# Exercise brief:
Output every line below without omitting or altering anything.
▼
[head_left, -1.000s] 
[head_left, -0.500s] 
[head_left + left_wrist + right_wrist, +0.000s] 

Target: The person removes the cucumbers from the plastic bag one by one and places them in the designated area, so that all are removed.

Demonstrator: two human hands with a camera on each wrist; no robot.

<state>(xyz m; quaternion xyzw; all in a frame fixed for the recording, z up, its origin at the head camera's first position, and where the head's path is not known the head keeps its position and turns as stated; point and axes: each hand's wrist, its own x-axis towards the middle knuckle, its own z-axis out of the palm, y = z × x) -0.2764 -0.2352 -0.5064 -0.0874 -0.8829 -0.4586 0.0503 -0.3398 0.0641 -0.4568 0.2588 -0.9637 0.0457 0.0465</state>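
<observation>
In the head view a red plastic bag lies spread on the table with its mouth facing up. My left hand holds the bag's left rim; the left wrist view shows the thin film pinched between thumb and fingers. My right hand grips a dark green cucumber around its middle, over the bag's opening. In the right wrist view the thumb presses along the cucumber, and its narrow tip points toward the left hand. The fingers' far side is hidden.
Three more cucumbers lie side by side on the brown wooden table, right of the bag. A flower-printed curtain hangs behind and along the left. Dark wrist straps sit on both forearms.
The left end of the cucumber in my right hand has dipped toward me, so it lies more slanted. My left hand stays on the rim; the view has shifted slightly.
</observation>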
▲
# Result of this exercise:
[head_left, -1.000s] 
[head_left, -0.500s] 
[head_left + left_wrist + right_wrist, +0.000s] 

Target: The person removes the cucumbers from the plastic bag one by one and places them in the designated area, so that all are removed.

Demonstrator: two human hands with a camera on each wrist; no robot.

<state>(xyz m; quaternion xyzw; all in a frame fixed for the recording, z up, its origin at the head camera's first position, and where the head's path is not known the head keeps its position and turns as stated; point and axes: each hand's wrist, its own x-axis towards the middle knuckle, its own z-axis out of the palm, y = z × x) -0.2764 -0.2352 -0.5064 -0.0874 -0.8829 -0.4586 0.0503 -0.3398 0.0641 -0.4568 0.2588 -0.9637 0.0457 0.0465</state>
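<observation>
In the head view a red plastic bag lies spread on the table with its mouth facing up. My left hand holds the bag's left rim; the left wrist view shows the thin film pinched between thumb and fingers. My right hand grips a dark green cucumber around its middle, over the bag's opening. In the right wrist view the thumb presses along the cucumber, and its narrow tip points toward the left hand. The fingers' far side is hidden.
Three more cucumbers lie side by side on the brown wooden table, right of the bag. A flower-printed curtain hangs behind and along the left. Dark wrist straps sit on both forearms.
The left end of the cucumber in my right hand has dipped toward me, so it lies more slanted. My left hand stays on the rim; the view has shifted slightly.
</observation>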

The exercise ends with this answer.